__Activity__. Look through the lines below for the word "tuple", and copy every line that has it.

===== Supplied information

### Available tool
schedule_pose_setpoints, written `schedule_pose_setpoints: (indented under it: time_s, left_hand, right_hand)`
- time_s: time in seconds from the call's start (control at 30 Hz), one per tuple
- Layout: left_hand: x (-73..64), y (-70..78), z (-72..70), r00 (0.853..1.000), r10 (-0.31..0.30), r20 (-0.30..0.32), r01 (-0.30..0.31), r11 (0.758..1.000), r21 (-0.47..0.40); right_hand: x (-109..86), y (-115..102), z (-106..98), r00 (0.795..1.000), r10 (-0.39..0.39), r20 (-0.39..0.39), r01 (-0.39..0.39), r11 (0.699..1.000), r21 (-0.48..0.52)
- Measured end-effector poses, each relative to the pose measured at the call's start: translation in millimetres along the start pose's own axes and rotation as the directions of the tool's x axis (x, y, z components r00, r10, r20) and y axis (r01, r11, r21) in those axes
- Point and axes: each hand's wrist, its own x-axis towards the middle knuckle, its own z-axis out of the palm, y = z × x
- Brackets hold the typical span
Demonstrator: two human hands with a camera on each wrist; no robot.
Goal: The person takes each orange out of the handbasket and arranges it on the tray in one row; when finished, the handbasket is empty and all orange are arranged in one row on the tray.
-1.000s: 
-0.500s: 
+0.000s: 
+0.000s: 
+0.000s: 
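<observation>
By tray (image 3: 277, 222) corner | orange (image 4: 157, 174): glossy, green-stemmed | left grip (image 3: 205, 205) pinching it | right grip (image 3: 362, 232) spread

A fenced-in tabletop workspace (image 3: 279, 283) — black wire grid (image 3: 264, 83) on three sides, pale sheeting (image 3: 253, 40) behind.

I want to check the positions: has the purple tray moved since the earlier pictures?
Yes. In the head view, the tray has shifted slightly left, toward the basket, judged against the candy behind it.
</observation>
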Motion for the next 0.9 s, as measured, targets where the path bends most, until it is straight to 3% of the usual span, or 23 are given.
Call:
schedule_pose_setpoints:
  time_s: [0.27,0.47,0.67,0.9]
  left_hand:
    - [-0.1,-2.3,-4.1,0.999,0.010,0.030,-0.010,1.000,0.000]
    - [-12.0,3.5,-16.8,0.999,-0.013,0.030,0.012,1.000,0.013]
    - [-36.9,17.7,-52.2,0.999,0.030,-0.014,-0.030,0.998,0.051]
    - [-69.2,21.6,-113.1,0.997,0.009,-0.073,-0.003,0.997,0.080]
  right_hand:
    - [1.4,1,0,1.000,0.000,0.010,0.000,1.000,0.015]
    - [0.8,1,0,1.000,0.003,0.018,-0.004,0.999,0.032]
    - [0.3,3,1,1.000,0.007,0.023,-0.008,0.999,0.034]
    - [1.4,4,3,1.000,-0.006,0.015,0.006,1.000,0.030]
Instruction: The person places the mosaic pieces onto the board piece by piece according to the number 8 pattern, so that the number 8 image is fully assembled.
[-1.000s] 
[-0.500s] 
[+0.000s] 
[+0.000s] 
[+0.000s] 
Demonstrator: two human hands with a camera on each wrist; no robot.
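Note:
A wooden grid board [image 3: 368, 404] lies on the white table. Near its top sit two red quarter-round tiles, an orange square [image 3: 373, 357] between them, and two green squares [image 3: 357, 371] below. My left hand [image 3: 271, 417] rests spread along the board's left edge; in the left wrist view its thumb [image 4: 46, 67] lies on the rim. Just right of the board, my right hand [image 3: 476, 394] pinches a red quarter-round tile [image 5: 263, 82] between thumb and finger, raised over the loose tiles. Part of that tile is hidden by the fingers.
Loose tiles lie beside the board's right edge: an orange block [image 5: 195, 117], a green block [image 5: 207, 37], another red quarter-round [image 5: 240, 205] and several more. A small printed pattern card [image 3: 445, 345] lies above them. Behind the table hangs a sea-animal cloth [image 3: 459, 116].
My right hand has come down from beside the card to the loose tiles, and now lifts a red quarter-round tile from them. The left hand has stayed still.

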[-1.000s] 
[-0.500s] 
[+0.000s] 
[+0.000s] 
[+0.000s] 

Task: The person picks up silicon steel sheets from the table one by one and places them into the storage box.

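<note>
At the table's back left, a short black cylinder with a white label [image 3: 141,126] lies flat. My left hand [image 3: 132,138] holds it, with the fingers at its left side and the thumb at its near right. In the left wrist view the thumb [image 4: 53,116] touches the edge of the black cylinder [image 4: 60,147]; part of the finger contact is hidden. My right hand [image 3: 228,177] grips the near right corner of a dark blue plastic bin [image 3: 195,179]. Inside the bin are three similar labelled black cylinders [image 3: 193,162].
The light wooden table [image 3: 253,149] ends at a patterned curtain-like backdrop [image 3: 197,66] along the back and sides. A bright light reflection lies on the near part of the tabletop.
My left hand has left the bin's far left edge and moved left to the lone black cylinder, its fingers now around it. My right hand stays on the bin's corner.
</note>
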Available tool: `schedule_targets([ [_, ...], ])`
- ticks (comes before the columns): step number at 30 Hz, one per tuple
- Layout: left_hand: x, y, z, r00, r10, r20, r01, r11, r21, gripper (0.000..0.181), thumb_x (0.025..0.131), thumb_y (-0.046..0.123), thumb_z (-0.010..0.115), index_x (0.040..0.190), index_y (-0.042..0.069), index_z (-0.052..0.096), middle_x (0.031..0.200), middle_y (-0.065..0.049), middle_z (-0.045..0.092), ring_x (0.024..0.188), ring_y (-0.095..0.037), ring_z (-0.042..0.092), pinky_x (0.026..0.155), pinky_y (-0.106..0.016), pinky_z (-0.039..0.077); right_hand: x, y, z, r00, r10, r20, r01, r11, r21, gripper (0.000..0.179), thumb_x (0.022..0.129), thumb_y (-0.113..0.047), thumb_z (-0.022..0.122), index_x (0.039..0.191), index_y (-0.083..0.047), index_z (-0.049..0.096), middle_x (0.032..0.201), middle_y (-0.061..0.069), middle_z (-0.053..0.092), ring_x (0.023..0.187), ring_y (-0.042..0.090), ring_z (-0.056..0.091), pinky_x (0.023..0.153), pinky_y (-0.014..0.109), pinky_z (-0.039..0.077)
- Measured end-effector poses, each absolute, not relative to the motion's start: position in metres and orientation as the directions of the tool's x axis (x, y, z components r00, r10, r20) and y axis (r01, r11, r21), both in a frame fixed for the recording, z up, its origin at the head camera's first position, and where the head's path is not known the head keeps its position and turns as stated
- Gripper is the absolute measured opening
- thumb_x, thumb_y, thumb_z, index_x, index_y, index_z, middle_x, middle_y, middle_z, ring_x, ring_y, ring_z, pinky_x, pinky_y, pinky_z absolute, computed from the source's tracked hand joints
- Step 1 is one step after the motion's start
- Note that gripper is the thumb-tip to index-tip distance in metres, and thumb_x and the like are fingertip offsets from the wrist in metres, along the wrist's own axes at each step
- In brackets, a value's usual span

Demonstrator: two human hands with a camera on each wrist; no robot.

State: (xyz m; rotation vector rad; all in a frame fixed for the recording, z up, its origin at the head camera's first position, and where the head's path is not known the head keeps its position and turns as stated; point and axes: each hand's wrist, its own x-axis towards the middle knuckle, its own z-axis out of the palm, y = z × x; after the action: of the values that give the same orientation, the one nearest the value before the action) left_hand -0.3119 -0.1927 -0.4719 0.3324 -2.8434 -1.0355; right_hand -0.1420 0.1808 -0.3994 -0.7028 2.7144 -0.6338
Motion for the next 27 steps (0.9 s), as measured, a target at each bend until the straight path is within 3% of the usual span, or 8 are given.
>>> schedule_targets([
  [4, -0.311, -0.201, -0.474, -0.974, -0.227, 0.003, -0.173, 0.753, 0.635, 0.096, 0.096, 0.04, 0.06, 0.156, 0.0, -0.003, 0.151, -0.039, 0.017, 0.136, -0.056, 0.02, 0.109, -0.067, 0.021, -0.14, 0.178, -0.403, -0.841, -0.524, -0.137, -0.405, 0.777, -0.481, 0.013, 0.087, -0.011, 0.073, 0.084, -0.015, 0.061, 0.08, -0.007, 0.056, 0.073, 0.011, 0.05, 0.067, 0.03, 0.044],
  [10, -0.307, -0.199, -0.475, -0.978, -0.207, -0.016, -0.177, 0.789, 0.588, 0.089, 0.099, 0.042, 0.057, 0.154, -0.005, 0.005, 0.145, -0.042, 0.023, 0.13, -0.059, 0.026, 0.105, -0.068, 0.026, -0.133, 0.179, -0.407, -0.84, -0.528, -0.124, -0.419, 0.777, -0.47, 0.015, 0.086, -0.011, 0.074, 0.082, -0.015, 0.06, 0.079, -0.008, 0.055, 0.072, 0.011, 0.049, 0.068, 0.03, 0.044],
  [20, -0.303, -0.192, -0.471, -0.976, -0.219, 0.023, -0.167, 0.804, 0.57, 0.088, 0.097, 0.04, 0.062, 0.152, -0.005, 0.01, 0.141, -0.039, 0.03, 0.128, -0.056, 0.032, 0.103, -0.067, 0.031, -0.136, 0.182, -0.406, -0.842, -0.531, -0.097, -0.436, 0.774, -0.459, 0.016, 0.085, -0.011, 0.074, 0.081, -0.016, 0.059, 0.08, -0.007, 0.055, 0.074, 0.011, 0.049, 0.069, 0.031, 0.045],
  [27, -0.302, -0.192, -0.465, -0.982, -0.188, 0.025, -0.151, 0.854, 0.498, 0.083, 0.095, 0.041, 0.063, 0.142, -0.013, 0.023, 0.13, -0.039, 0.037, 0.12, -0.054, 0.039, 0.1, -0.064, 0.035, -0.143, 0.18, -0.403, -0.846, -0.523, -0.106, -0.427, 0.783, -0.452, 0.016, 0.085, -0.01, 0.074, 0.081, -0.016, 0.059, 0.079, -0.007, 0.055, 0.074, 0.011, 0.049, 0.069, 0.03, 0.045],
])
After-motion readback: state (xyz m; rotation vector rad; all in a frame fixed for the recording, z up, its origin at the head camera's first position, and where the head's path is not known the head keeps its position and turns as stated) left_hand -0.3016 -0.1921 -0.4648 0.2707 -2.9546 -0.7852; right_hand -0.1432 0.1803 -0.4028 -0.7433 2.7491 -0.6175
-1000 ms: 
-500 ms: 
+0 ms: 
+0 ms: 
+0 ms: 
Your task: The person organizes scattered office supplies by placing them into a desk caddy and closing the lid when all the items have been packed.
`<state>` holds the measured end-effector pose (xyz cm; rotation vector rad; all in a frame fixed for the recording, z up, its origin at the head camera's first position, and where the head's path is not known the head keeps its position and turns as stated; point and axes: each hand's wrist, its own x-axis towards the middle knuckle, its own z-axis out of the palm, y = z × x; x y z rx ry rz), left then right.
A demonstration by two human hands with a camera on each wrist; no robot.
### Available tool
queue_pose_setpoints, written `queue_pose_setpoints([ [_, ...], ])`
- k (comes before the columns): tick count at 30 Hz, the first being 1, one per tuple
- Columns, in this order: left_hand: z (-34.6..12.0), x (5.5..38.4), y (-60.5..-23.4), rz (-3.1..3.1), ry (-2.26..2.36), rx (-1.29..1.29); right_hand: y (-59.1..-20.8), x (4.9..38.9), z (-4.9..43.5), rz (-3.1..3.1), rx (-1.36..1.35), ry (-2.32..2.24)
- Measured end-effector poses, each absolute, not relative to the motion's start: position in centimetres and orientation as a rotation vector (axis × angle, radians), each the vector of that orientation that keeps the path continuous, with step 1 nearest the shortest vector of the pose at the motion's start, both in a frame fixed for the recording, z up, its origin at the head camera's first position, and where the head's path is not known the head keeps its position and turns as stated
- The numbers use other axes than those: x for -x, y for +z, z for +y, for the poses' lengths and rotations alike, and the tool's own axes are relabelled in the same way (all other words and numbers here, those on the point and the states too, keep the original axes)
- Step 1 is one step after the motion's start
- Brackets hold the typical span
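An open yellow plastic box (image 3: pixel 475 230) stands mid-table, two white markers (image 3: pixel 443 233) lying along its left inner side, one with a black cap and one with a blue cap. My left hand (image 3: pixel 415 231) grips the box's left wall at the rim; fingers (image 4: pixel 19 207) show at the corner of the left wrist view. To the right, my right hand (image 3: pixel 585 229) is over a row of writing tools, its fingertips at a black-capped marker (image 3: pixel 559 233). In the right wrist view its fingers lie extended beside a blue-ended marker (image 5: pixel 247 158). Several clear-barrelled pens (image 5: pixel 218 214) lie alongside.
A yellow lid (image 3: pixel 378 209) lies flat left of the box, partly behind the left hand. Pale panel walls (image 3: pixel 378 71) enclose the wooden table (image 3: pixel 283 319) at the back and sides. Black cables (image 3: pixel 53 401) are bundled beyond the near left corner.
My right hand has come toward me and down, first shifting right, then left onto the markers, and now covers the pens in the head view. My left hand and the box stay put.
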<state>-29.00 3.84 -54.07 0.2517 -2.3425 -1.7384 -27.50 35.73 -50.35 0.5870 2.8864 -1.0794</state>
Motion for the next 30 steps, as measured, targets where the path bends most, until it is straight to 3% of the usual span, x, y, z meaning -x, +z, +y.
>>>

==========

__Expected answer__.
- time_s: time in seconds from the call's start (control at 30 Hz), one per tuple
- ticks (comes before the columns): step number at 30 Hz, one per tuple
- k (comes before the columns): tick count at 30 Hz, the first being 1, one per tuple

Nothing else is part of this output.